Problem requirements:
Across the whole listing, copy out every line that includes the string "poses".

Input for this task:
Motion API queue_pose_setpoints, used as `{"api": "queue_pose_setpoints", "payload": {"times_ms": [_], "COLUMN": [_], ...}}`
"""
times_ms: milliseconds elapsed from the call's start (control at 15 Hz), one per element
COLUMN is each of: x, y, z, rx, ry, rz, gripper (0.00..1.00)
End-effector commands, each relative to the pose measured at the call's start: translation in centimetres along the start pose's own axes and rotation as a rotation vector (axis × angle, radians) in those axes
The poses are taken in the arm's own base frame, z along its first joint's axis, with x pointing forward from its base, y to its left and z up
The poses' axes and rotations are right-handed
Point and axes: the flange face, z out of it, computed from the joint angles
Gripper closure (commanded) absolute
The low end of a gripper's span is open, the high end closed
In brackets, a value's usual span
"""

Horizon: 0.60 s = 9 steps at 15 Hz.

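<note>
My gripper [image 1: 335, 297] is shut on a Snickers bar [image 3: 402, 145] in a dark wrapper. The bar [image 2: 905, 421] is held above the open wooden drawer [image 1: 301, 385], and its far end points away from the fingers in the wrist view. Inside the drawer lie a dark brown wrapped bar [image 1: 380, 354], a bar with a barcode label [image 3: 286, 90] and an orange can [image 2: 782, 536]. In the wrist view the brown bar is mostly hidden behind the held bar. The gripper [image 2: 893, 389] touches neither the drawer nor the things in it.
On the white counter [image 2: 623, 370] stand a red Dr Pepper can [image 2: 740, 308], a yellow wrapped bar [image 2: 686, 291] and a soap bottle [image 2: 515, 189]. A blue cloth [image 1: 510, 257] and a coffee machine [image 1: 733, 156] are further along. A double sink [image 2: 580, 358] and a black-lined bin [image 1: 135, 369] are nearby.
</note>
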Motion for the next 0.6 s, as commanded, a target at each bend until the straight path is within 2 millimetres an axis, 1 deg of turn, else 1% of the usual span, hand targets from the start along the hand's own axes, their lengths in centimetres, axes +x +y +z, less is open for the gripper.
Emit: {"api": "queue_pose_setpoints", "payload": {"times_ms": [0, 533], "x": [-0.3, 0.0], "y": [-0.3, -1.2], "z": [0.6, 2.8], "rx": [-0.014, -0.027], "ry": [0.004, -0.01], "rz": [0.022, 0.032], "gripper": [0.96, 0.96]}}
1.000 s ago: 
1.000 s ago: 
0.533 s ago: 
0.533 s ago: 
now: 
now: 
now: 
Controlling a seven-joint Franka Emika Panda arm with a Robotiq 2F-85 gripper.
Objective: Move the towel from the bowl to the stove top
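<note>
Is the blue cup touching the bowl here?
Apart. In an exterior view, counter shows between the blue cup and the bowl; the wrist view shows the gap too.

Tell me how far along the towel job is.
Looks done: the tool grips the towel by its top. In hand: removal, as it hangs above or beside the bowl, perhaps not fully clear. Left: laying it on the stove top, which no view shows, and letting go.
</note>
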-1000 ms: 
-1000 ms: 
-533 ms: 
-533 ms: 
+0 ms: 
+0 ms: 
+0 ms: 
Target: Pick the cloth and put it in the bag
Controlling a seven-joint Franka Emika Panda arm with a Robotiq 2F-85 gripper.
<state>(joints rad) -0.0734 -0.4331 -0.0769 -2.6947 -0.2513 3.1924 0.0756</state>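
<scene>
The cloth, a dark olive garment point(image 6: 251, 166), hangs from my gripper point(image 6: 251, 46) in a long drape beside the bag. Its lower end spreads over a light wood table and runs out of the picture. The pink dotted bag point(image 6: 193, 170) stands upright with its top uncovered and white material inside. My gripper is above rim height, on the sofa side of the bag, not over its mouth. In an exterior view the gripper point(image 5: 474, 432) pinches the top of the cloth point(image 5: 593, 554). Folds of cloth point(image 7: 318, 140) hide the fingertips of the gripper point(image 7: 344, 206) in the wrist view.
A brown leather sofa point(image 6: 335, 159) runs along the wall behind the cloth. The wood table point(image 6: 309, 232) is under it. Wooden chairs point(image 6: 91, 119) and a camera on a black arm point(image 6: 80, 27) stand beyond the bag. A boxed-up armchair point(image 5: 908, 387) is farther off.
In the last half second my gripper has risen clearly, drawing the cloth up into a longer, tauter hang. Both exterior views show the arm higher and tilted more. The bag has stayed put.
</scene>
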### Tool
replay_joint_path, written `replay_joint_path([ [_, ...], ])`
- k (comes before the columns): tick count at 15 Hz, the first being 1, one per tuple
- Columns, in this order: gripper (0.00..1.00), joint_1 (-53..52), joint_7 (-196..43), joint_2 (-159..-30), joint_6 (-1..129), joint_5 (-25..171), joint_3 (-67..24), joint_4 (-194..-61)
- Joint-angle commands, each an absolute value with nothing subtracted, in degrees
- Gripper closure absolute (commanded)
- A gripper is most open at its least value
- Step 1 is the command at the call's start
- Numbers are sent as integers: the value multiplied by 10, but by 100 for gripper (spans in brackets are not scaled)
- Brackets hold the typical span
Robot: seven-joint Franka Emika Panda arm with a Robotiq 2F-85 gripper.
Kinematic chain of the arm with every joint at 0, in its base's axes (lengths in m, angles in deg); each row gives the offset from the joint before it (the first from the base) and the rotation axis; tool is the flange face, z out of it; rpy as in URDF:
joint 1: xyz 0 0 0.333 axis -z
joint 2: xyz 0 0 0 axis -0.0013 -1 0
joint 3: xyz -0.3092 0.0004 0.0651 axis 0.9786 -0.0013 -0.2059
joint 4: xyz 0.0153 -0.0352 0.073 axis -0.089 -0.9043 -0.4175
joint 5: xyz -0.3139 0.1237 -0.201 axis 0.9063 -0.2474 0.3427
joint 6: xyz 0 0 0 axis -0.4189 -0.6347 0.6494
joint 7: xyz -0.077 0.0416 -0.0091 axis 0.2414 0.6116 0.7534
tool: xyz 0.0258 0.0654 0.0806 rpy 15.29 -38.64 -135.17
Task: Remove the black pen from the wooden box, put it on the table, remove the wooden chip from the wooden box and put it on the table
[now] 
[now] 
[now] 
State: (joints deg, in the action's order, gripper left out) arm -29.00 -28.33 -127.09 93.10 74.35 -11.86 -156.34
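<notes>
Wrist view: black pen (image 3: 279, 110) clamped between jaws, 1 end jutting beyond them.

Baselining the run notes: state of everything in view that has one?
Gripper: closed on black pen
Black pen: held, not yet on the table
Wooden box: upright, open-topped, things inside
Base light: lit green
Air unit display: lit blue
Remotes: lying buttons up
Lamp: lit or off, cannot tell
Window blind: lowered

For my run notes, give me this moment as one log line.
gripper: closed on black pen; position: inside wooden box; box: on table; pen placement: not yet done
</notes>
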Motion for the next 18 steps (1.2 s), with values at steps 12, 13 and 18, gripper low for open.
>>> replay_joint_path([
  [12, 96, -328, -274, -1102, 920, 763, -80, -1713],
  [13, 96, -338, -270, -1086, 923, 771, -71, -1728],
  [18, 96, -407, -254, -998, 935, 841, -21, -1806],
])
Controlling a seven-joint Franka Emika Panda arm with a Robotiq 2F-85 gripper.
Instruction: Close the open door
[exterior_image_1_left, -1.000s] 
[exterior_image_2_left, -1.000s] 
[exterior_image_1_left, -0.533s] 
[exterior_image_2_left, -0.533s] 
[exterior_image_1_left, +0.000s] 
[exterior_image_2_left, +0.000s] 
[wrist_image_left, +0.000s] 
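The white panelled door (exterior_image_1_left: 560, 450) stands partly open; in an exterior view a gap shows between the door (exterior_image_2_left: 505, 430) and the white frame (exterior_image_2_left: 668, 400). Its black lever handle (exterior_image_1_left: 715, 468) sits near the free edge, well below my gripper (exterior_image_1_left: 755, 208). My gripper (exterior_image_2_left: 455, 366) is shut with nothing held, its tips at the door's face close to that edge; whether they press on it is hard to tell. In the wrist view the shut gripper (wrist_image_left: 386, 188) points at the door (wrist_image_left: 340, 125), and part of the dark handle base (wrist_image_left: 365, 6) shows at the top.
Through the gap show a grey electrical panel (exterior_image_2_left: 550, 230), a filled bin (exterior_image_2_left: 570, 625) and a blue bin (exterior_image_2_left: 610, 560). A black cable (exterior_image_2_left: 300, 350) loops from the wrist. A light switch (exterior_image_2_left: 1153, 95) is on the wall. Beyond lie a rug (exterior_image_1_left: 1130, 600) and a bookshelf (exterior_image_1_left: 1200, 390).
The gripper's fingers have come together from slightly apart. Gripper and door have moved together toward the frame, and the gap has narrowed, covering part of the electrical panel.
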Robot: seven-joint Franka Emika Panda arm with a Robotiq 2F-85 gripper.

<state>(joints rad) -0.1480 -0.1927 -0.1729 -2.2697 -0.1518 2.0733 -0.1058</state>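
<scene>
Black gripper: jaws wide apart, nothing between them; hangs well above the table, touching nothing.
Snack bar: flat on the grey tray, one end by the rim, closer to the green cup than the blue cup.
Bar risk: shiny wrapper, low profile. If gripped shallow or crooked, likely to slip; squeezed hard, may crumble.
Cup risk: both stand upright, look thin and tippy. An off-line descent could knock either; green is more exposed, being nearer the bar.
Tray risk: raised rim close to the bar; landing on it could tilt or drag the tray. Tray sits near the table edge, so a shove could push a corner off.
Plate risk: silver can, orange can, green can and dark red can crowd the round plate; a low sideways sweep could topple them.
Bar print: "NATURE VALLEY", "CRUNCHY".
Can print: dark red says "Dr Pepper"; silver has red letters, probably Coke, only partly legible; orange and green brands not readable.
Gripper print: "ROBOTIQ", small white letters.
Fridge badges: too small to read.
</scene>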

Result of the exercise:
The poses are taken in the arm's own base frame, z along its first joint's axis, with x pointing forward from its base, y to its left and z up
The poses' axes and rotations are right-handed

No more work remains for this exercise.